The attorney general’s office for Ontario had police lock the doors of Trinity Bible Chapel of Waterloo through next Saturday to prevent in-person worship services.
The move came as part of a temporary injunction against the chapel in which Justice John Krawchenko concluded that closing the church was a matter of public safety.
“The risk of irreparable harm would be too great to ignore,” said Krawchenko, as reported by the CTV News. “The only way to ensure compliance is to lock the doors to the building, but not to their ministry.”
Pastor Jacob Reaumepublished a blog entry to the church’s website last Friday in response to the decision.

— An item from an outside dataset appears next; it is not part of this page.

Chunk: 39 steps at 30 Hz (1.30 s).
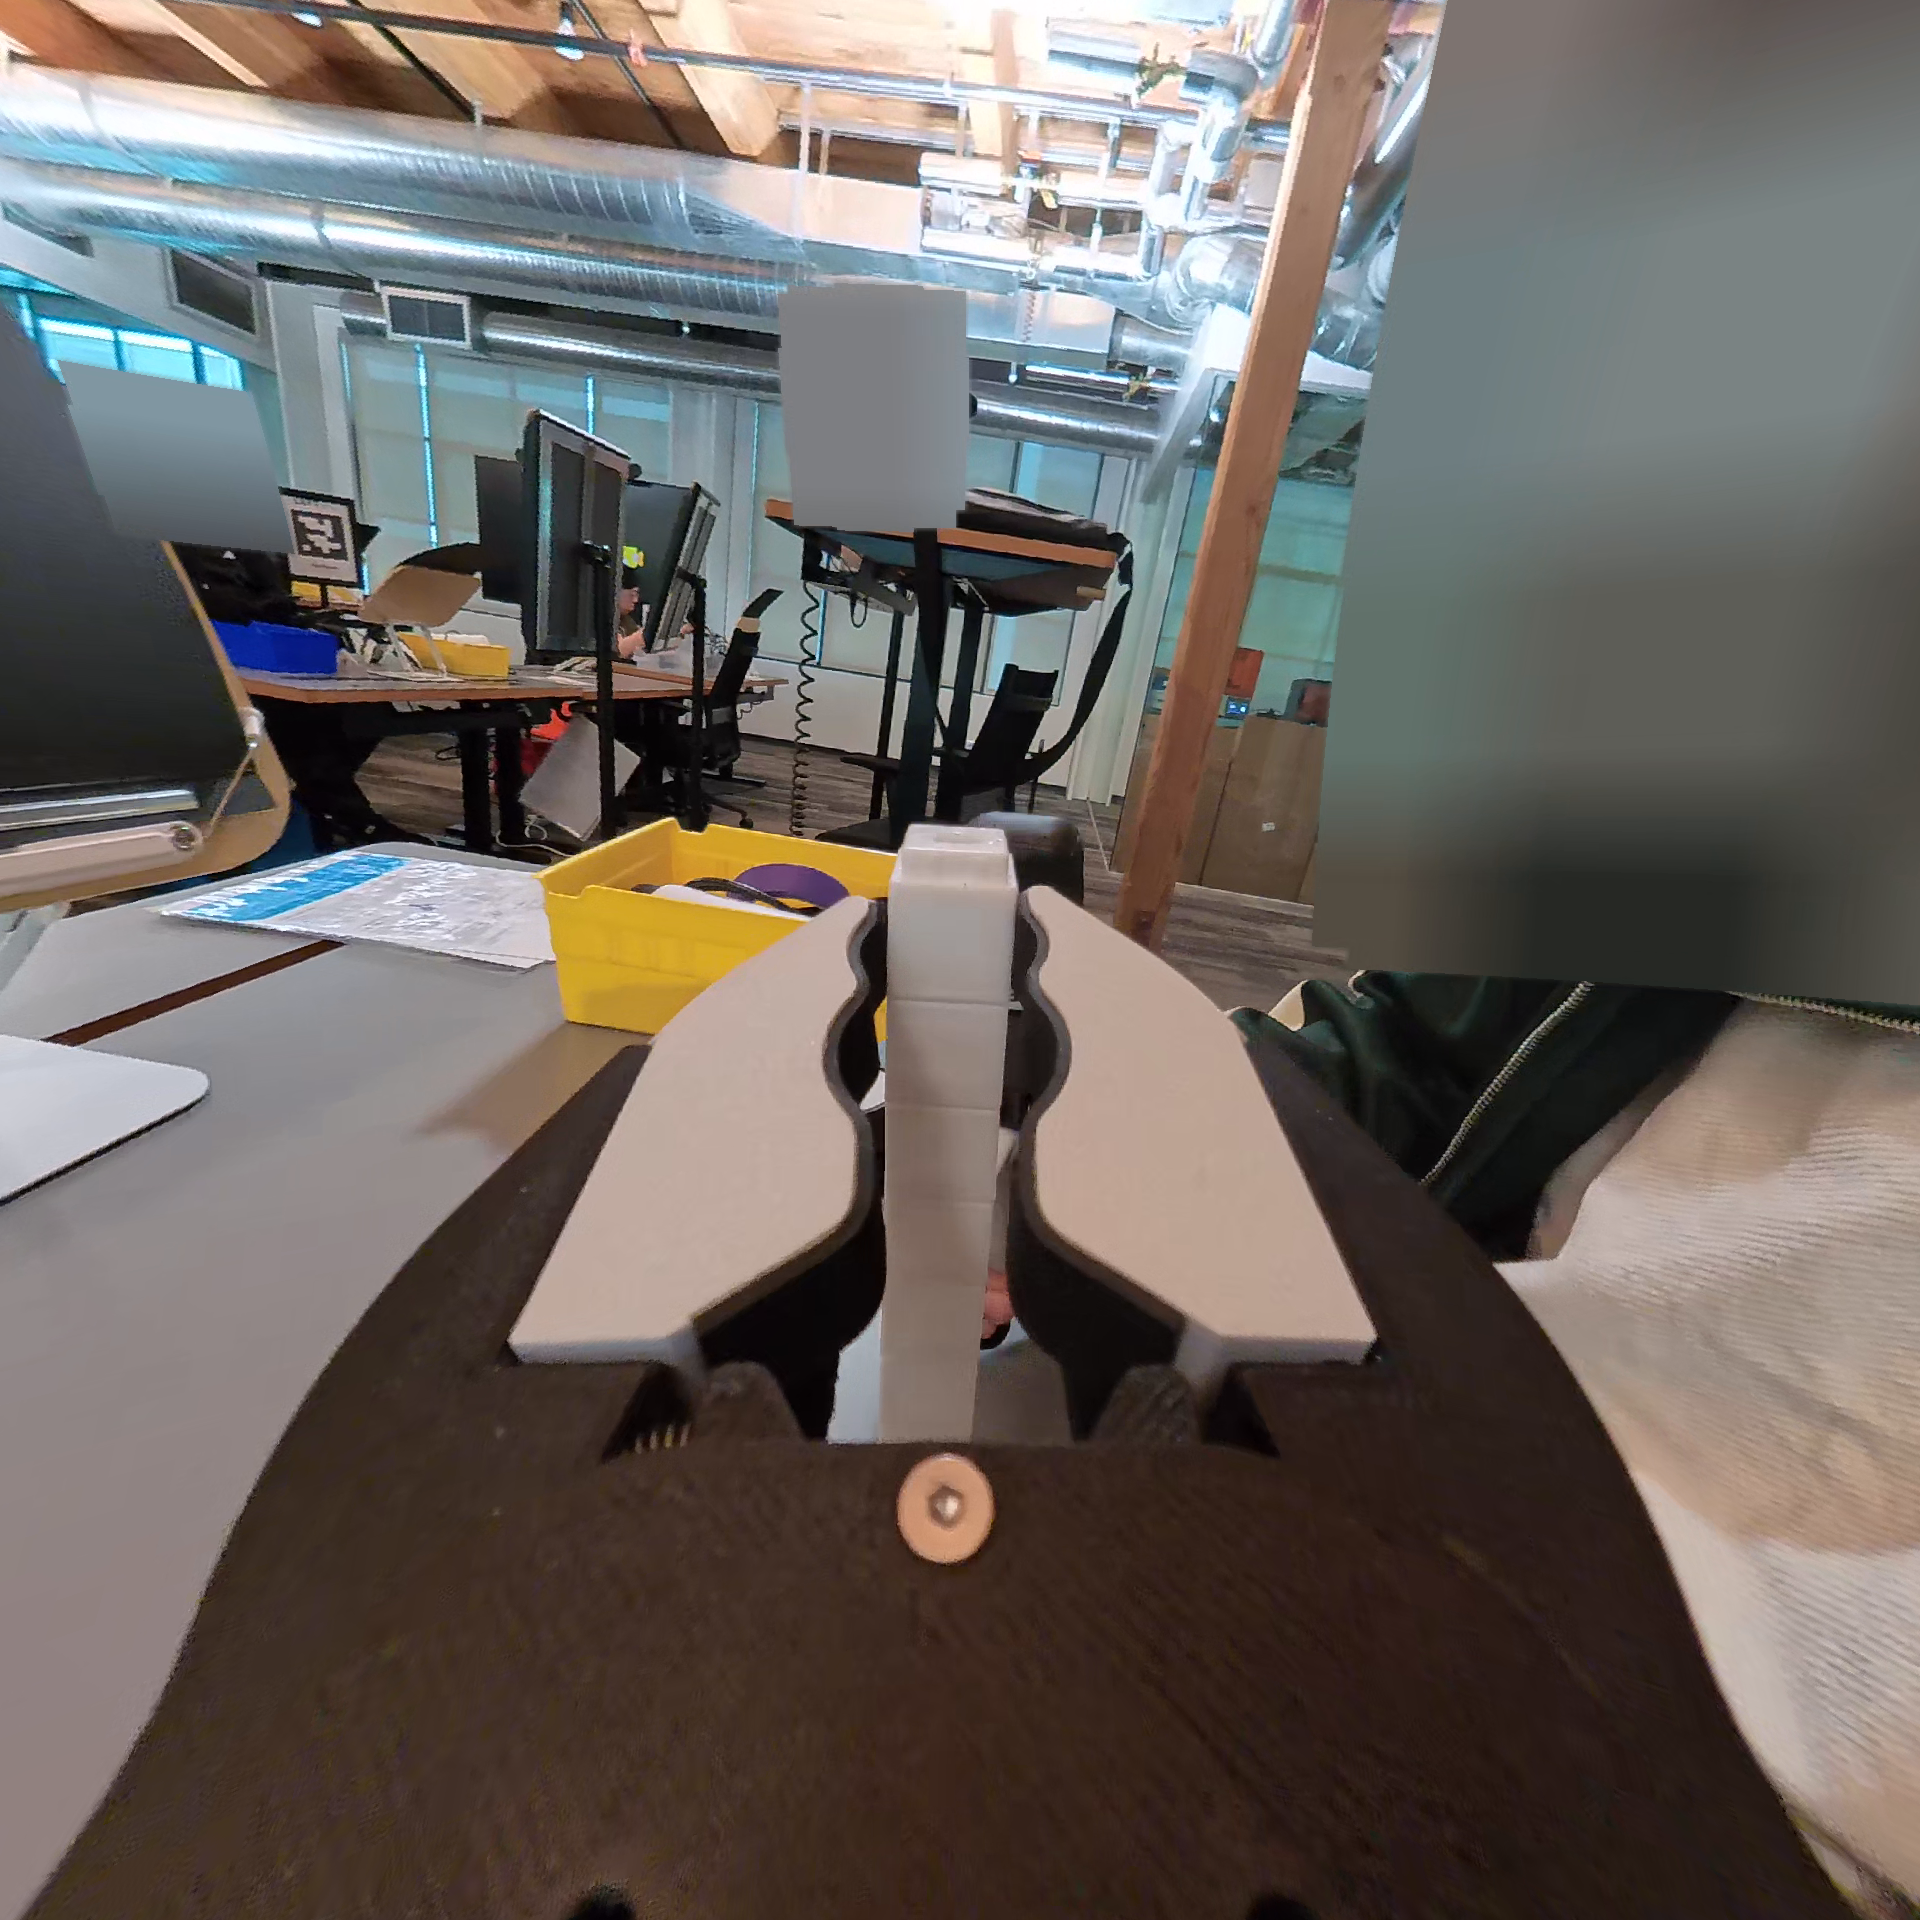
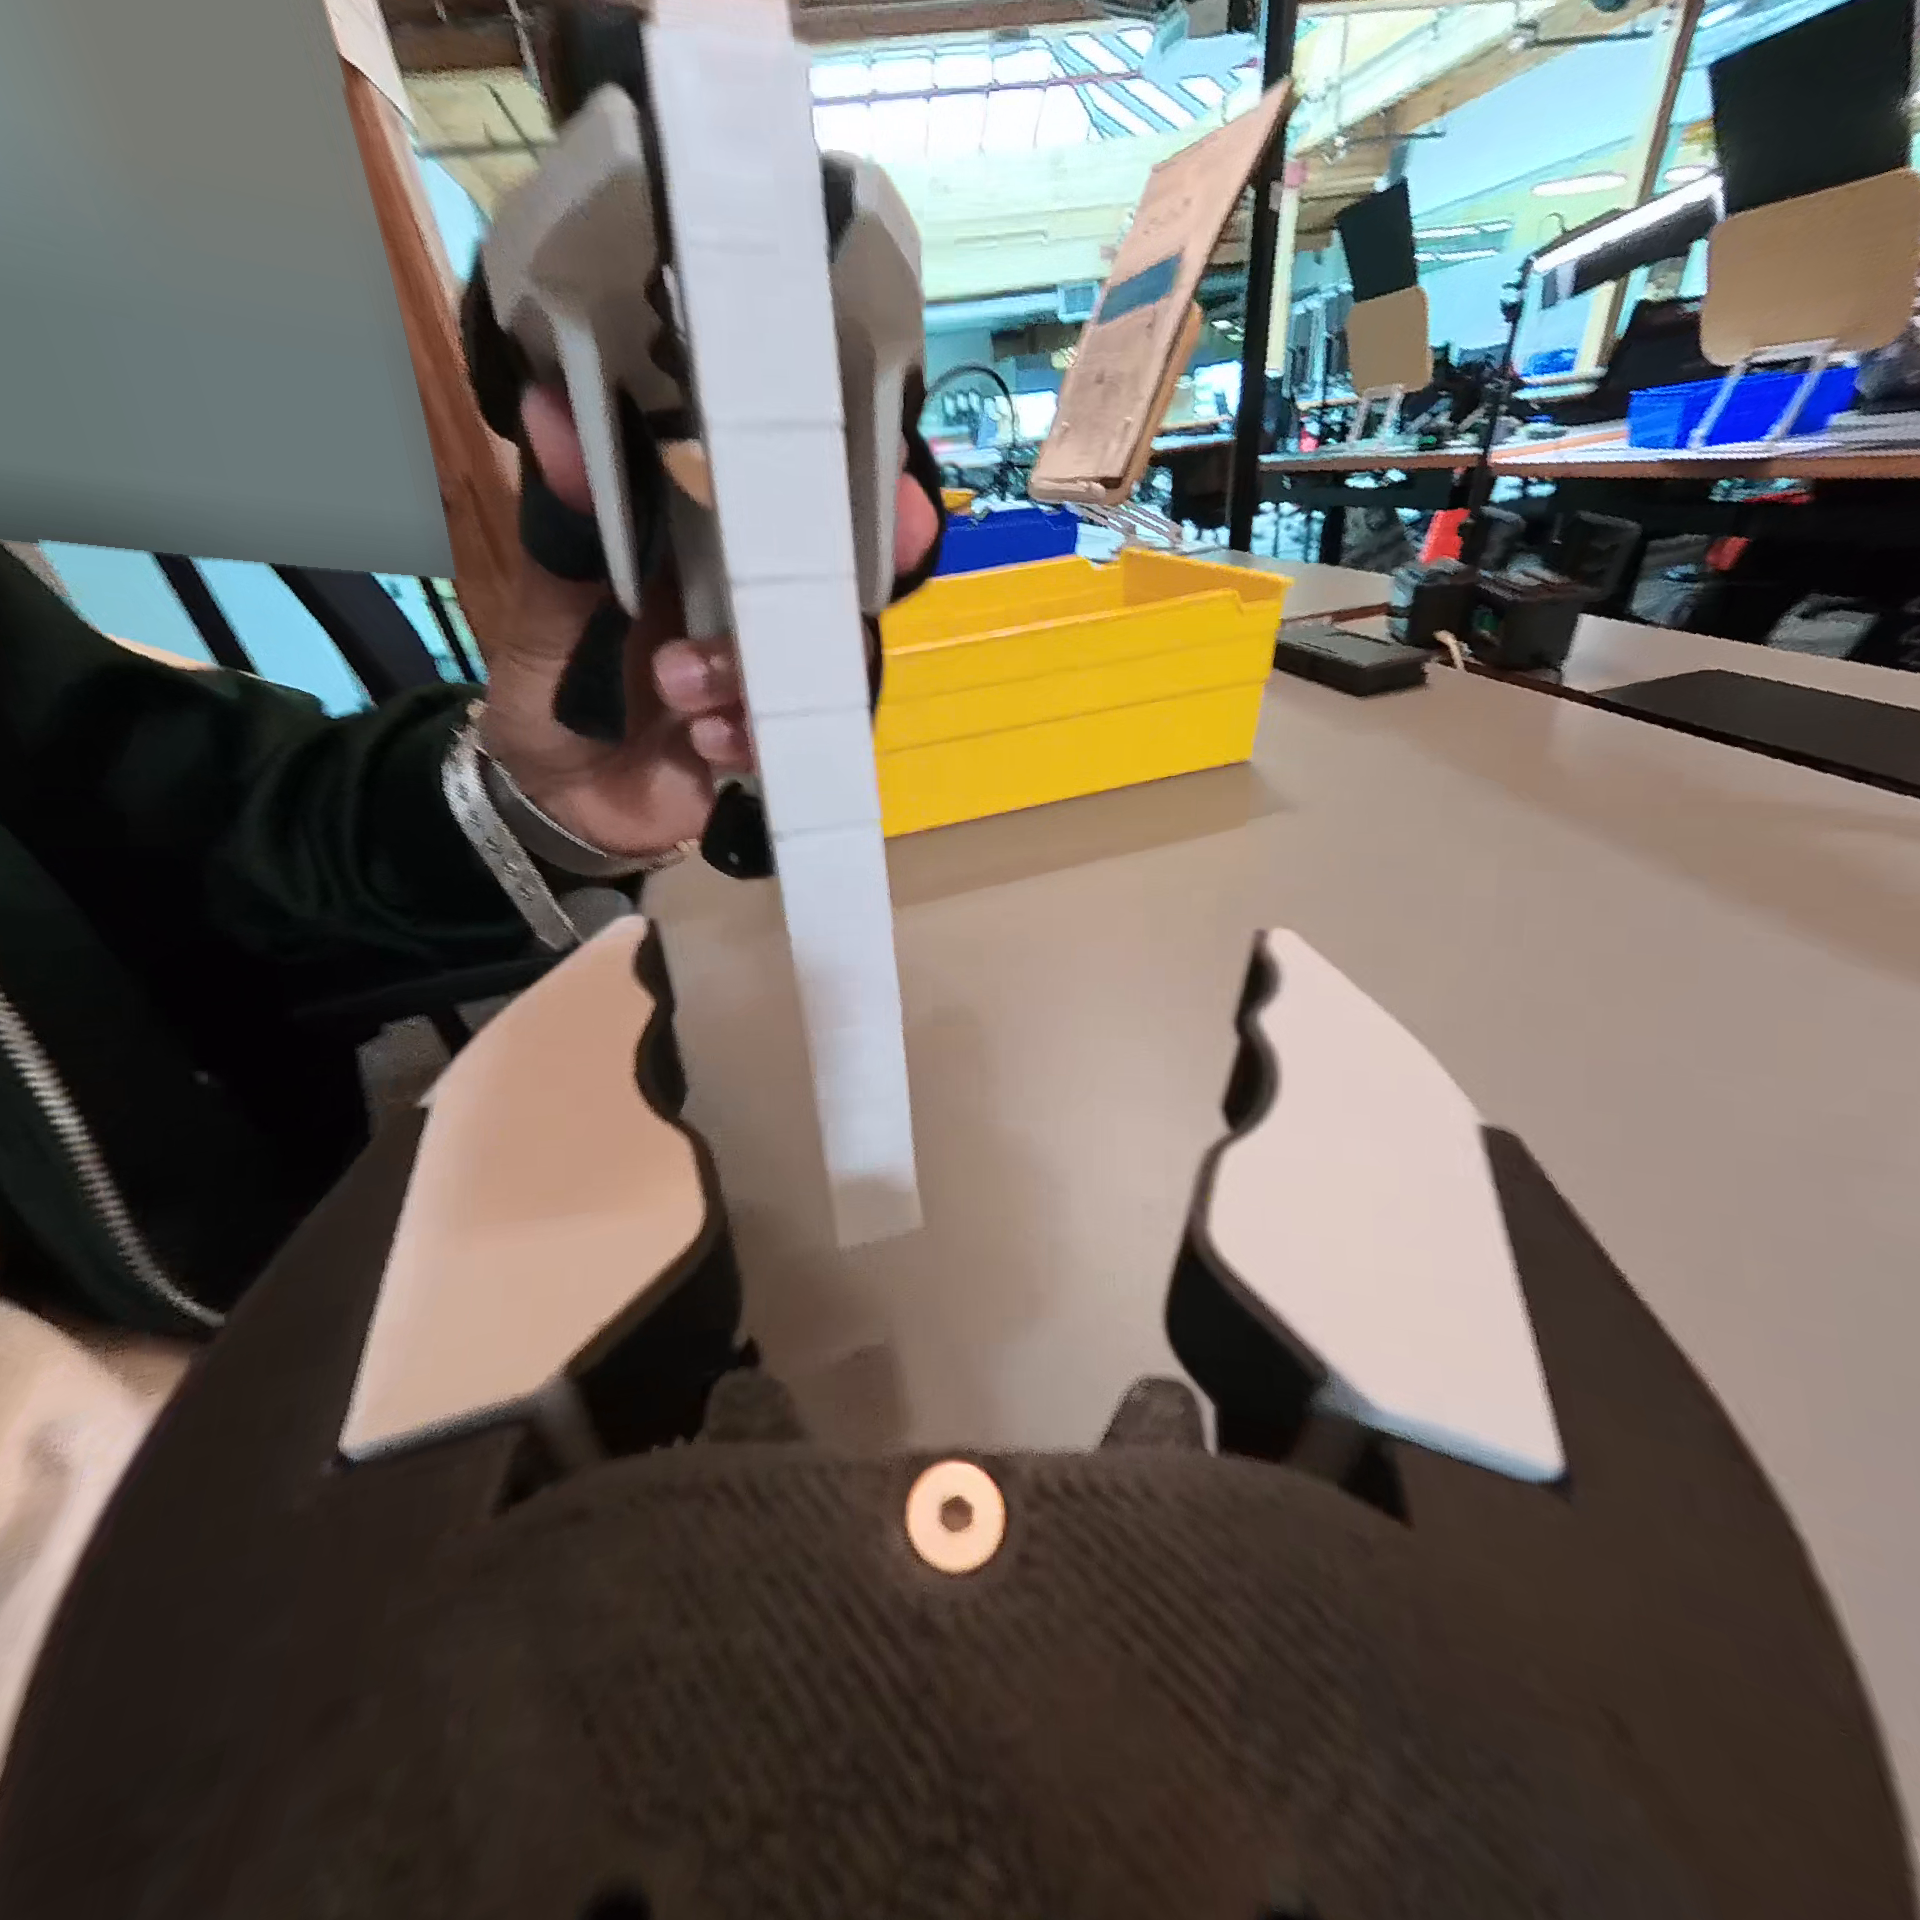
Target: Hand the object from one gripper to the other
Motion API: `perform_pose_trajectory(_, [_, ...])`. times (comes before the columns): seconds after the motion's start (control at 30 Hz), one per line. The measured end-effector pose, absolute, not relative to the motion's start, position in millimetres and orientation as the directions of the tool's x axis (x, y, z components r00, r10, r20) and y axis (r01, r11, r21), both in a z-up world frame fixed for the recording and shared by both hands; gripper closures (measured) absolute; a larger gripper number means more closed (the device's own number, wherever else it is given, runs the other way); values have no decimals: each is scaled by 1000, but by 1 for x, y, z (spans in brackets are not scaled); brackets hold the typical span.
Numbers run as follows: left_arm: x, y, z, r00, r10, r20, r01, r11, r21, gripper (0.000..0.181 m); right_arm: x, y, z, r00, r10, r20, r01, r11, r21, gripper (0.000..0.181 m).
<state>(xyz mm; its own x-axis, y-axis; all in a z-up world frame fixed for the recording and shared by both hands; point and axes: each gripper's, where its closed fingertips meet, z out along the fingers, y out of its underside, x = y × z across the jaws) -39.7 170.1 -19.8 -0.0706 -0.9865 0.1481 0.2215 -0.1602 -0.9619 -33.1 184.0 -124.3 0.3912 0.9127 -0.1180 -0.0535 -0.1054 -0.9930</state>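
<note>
A long white bar of stacked blocks (image 1: 948, 1049) stands upright between the fingers of my left gripper (image 1: 950, 920), which is shut on it. In the right wrist view the same bar (image 2: 810, 665) hangs down from the left gripper (image 2: 717, 343), held by a hand. The bar's lower end sits between the fingers of my right gripper (image 2: 954, 951), nearer its left finger (image 2: 540, 1174). The right gripper is open wide and touches nothing. The bar's top runs out of the right wrist view.
A yellow bin (image 2: 1081, 686) stands on the grey table (image 2: 1455, 987) behind the bar; it also shows in the left wrist view (image 1: 665, 935). A printed sheet (image 1: 384, 904) and a monitor base (image 1: 73, 1112) lie at left. The person's dark sleeve (image 2: 229, 831) is at left. Left tips to right tips: about 11 centimeters.
</note>
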Motion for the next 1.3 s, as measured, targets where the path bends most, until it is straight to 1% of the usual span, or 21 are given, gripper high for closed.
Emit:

“Today, a court granted the Province of Ontario the authority to take our facility, at least until next Saturday, with the option of trying to get it for longer by going to court once again this coming week,” he wrote. “For some of those eleven months in our facility, we have met in contravention of provincial dictates. We have participated in what the public health people consider high risk behaviour, namely the millennia old tradition of gathering weekly to worship our Creator.”
The pastor noted that his congregation had only been in the building for less than a year.
“They took our building because they think that will stop us from worshipping,” Reaume stated. “For twenty years our church has worshipped together each Lord’s Day, and we’ve only met in our own building for eleven months.”
“So the best part of our history we have not owned a building,” he continued. “We managed just fine to gather together without our own building, and now we don’t have our own building again.”